Regression fit as a data transform.

Parameters:

Name	Type	Description	Default
`x`	`str`	Independent variable column.	required
`y`	`str`	Dependent variable column.	required
`method`	`str`	Regression method (e.g. "linear", "poly", "exp", "log", "pow").	`"linear"`
`order`	`int`	Polynomial order (for method="poly").	`1`
`groupby`	`list of str`	Fit separate regressions per group.	`None`
`as_`	`tuple of (str, str)`	Output column names.	`("x", "y")`

Returns:

Type	Description
`dict`	Transform specification for the Rust engine.

Examples:

>>> import ferrum as fm
>>> t = fm.transform_regression("x", "y", method="poly", order=2)
>>> t["type"]
'regression_data'
>>> t["method"]
'poly'

transform_sample ¶

transform_sample(n: int, *, seed: int = 42) -> dict

Random sample of rows.

Parameters:

Name	Type	Description	Default
`n`	`int`	Number of rows to sample.	required
`seed`	`int`	RNG seed for deterministic sampling.	`42`

Returns:

Type	Description
`dict`	Transform specification for the Rust engine.

Examples:

>>> import ferrum as fm
>>> t = fm.transform_sample(100, seed=7)
>>> t["type"]
'sample'
>>> t["n"]
100

transform_stack ¶

transform_stack(field: str, *, groupby: Sequence[str], sort: Sequence[str] | None = None, as_: tuple[str, str] = ('y0', 'y1'), offset: str = 'zero') -> dict

Compute stacked (cumulative) positions for bar/area charts.

Parameters:

Name	Type	Description	Default
`field`	`str`	Field to stack.	required
`groupby`	`list of str`	Columns defining each stack group.	required
`sort`	`list of str`	Sort order within each stack.	`None`
`as_`	`tuple of (str, str)`	Output column names for stack start and end.	`("y0", "y1")`
`offset`	`str`	Offset mode: "zero", "normalize", or "center".	`"zero"`

Returns:

Type	Description
`dict`	Transform specification for the Rust engine.

Raises:

Type	Description
`ValueError`	If `offset` is not one of `"zero"`, `"normalize"`, `"center"`.

Examples:

>>> import ferrum as fm
>>> t = fm.transform_stack("sales", groupby=["region", "quarter"])
>>> t["type"]
'data_stack'
>>> t["as_"]
['y0', 'y1']

transform_timeunit ¶

transform_timeunit(field: str, unit: str, *, utc: bool = False, as_: str | None = None) -> dict

Extract a temporal unit from a datetime field.

Parameters:

Name	Type	Description	Default
`field`	`str`	Datetime column.	required
`unit`	`str`	Unit to extract: "year", "month", "day", "hour", "minute", "second", "day_of_week", "week", "quarter".	required
`utc`	`bool`	Whether to interpret timestamps as UTC.	`False`
`as_`	`str`	Output column name.

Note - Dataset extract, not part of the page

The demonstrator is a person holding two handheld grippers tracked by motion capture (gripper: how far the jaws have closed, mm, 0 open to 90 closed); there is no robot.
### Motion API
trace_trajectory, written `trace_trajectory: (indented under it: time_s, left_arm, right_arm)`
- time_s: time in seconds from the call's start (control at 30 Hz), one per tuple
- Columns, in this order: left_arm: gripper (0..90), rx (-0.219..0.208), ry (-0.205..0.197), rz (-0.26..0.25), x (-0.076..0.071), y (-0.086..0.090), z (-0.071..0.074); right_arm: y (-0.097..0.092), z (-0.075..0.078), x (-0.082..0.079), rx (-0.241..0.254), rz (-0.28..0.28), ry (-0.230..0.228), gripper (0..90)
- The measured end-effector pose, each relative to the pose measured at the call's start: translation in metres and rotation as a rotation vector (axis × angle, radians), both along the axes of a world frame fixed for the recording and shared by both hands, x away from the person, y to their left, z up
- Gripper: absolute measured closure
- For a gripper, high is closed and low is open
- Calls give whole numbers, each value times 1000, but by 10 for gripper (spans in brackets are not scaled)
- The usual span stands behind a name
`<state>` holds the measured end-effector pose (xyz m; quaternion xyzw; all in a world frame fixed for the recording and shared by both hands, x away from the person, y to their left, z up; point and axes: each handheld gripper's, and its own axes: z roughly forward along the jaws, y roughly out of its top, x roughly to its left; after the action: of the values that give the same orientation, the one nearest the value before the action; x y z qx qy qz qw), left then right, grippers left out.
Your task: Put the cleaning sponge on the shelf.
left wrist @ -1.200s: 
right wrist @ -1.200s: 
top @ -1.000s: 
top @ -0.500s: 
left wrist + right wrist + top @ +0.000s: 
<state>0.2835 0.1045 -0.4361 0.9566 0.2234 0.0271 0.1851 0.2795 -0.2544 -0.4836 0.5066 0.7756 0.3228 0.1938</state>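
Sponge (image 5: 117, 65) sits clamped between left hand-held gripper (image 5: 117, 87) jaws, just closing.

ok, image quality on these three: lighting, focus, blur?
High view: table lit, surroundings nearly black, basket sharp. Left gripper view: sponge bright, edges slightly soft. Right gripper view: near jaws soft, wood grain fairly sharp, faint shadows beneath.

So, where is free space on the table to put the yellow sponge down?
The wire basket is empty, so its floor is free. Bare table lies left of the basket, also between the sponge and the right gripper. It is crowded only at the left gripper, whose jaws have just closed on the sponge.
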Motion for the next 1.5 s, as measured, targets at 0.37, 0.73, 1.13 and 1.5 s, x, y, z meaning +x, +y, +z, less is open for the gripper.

Defaults to `"{unit}_{field}"`.	`None`

Returns:

Type	Description
`dict`	Transform specification for the Rust engine.

Examples:

>>> import ferrum as fm
>>> t = fm.transform_timeunit("date", "month")
>>> t["type"]
'time_unit'
>>> t["unit"]
'month'

transform_top_k ¶

transform_top_k(n: int, *, field: str, op: str = 'sum', sort: str = 'descending') -> dict

Keep top-k groups by an aggregate value.

Parameters:

Name	Type	Description	Default
`n`	`int`	Number of top groups to keep.	required
`field`	`str`	Field to aggregate for ranking.	required
`op`	`str`	Aggregation operation: "sum", "mean", "count", "min", "max".	`"sum"`
`sort`	`str`	Sort direction: "descending" or "ascending".	`"descending"`

Returns:

Type	Description
`dict`	Transform specification for the Rust engine.

Examples:

>>> import ferrum as fm
>>> t = fm.transform_top_k(5, field="revenue", op="sum")
>>> t["type"]
'top_k'
>>> t["n"]
5

transform_window ¶

transform_window(*window_transforms: dict, sort: Sequence[str] | None = None, groupby: Sequence[str] | None = None, frame: tuple[int | None, int | None] | None = None) -> dict

Window transform (ranking, lag/lead, rolling aggregates).

Parameters:

Name	Type	Description	Default
`*window_transforms`	`dict`	Window operation specs, each a dict with keys `op`, `as` and optionally `field` and `param` (e.g. `{"op": "row_number", "as": "rank"}`).	`()`
`sort`	`list of str`	Sort fields for the window.	`None`
`groupby`	`list of str`	Partition-by columns.	`None`
`frame`	`tuple of (int or None, int or None)`	Window frame bounds: (preceding, following). None means unbounded.	`None`

Returns:

Type	Description
`dict`	Transform specification for the Rust engine.

Examples:

>>> import ferrum as fm
>>> t = fm.transform_window(
...     {"op": "row_number", "as": "rank"},
...     sort=["score"],
... )
>>> t["type"]
'data_window'